Overlaying this with daily lead exposure would be interesting
Edit: Also, I'm not sure I'd place much stock into IQ tests - just like "brain training" it seems more a measure of how well you can take an IQ test, not some magical empirical measure of how intelligent you are.
I find it mildly interesting that despite all of the perceived differences in intelligence, and the scary colors of the chart, every single state is between 94.2 and 104.3. IOW, there is no meaningful difference in IQ at the state level.
I'm unironically amazed that Texas is supposedly perfectly average while California is below average. I bet it's all the Texas engineers offsetting the Texas bigots, while the California techbros offset the California tech geniuses.
This is actually a regional bit of language, specifically the region of the US. The term 'state' originally meant (and in some places, still means) an independent and sovereign entity/government.

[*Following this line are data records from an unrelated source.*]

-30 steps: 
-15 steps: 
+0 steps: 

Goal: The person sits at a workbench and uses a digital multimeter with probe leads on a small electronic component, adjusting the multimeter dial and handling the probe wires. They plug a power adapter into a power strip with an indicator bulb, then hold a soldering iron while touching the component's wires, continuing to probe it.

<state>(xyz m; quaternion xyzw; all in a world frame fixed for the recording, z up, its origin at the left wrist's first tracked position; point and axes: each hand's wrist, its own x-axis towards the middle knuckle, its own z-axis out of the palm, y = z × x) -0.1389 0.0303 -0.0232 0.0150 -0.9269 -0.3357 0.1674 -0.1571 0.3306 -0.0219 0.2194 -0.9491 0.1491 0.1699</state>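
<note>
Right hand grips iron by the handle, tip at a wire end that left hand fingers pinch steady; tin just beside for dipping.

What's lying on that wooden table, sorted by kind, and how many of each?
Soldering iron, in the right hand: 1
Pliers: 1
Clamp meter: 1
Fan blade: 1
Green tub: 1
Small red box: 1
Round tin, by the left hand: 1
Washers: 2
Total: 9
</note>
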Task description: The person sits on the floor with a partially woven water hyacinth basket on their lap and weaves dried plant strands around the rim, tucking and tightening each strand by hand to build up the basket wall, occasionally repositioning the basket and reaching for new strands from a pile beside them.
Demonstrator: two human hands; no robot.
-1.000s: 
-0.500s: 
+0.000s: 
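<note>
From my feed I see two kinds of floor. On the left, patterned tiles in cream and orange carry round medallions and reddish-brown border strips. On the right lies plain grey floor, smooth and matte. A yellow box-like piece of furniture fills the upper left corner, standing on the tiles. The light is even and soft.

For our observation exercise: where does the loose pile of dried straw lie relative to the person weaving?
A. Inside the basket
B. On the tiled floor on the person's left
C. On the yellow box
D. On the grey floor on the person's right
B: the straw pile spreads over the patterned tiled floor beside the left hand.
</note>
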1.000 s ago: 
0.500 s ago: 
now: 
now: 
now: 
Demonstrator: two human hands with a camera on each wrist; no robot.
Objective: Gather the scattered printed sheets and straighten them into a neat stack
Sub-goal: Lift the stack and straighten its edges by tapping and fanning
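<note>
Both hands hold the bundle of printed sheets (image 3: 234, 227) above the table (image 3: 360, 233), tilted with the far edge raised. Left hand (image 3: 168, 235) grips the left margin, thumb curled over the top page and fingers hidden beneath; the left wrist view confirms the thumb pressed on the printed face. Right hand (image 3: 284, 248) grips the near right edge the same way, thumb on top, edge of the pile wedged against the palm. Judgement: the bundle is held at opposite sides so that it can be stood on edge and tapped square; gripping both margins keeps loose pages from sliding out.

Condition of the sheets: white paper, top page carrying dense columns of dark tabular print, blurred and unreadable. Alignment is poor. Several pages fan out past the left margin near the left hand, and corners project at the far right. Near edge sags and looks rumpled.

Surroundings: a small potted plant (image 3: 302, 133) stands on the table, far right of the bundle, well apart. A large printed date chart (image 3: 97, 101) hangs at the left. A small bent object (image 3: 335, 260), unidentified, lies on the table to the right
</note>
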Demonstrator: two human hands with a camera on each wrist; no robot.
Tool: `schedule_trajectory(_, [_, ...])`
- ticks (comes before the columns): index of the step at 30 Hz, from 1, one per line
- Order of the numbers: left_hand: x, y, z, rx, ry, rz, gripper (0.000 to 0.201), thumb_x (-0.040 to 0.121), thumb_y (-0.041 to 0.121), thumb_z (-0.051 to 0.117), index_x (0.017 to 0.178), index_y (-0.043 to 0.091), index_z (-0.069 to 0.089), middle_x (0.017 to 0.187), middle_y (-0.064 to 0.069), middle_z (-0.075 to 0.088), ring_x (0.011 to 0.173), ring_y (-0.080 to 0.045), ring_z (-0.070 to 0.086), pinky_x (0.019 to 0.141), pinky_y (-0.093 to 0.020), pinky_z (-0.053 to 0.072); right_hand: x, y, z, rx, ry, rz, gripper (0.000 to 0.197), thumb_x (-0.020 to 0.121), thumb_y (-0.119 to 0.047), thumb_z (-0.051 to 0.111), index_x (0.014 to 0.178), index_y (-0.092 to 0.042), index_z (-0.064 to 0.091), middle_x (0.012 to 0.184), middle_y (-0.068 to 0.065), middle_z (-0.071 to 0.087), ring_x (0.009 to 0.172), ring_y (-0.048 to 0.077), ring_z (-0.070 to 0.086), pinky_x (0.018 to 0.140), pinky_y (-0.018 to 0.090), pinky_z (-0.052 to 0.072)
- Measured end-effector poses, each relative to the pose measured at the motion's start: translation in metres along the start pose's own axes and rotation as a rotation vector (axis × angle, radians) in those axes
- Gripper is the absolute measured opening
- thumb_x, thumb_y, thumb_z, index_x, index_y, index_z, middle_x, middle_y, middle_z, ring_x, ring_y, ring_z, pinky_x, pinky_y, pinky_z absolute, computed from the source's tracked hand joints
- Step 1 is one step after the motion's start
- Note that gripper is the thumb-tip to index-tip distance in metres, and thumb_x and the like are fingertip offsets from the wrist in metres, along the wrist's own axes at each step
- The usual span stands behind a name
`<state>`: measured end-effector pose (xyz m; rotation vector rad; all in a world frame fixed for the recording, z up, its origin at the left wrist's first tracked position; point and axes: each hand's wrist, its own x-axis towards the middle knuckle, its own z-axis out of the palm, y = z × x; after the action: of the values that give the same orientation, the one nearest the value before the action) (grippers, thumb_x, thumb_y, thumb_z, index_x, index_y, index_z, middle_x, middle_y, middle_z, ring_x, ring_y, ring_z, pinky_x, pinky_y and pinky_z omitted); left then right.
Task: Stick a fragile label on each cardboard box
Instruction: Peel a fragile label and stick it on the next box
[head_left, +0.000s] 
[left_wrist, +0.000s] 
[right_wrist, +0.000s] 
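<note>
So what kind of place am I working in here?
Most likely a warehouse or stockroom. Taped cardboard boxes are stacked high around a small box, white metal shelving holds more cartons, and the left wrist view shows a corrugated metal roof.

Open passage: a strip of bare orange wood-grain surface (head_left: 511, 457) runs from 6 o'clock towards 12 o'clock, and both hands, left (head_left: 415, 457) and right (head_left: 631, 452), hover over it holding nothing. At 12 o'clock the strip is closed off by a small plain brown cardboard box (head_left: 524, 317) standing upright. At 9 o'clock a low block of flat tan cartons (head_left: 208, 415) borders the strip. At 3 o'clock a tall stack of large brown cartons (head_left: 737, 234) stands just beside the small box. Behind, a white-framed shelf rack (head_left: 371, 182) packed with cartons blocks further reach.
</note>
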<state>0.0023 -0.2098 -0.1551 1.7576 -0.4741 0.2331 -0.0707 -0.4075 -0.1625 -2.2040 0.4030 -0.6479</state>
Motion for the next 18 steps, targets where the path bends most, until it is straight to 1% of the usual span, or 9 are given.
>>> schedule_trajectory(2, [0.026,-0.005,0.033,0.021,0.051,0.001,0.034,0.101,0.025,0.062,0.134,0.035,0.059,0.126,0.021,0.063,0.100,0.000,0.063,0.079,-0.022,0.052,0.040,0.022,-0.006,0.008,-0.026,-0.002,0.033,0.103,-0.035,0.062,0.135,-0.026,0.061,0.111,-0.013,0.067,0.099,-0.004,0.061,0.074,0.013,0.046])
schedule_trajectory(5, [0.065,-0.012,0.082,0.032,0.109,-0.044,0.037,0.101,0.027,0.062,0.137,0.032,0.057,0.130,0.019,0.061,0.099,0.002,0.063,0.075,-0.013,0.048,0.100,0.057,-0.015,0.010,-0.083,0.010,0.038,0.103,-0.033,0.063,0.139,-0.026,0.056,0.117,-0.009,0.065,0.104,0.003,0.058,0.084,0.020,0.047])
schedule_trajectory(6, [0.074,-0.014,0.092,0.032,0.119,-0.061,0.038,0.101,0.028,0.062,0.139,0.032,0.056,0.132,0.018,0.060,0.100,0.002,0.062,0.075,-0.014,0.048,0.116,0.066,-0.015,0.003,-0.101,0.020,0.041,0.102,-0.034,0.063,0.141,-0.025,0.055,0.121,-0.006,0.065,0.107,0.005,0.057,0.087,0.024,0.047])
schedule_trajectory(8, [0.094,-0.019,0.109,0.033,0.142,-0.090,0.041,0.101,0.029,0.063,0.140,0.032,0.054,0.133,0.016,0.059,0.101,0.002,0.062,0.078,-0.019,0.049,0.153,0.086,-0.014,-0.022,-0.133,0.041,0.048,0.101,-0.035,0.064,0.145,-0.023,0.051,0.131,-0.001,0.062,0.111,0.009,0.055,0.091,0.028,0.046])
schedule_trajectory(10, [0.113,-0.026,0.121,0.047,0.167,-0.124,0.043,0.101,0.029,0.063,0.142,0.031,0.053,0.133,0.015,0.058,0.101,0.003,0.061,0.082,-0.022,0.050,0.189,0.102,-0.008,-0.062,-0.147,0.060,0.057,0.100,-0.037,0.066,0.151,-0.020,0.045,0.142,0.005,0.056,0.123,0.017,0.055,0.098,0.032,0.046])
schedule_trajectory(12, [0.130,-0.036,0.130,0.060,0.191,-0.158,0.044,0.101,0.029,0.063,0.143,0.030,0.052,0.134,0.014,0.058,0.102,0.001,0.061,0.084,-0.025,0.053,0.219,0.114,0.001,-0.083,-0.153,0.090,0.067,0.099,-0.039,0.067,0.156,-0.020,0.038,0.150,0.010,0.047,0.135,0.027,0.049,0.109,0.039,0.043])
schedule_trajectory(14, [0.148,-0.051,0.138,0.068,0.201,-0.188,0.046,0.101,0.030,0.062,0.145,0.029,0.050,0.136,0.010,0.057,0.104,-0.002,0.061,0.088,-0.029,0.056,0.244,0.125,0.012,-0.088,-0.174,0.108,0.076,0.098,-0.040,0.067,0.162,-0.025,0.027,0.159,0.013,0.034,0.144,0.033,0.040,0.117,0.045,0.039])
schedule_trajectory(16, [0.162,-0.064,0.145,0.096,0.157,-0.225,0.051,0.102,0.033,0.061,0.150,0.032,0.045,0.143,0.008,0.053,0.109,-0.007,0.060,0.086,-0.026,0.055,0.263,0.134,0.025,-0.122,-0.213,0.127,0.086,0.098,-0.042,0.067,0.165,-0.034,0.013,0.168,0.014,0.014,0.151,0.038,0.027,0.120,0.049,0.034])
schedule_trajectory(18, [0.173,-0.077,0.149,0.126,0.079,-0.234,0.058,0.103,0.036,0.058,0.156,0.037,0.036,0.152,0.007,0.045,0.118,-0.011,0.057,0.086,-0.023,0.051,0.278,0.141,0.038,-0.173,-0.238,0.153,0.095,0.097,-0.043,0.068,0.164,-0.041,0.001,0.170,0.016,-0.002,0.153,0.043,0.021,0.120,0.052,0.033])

Under the terms of colonial America, each state was truly independent, so the term makes complete sense. Even the original attempt at uniting the colonies (under the Articles of Confederation) maintained that independence.
But that failed and was promptly replaced by the US Constitution, which made the states much more like provinces. They became a piece of the whole, with significant influence from the larger entity. But we kept the term "state" when referring to them.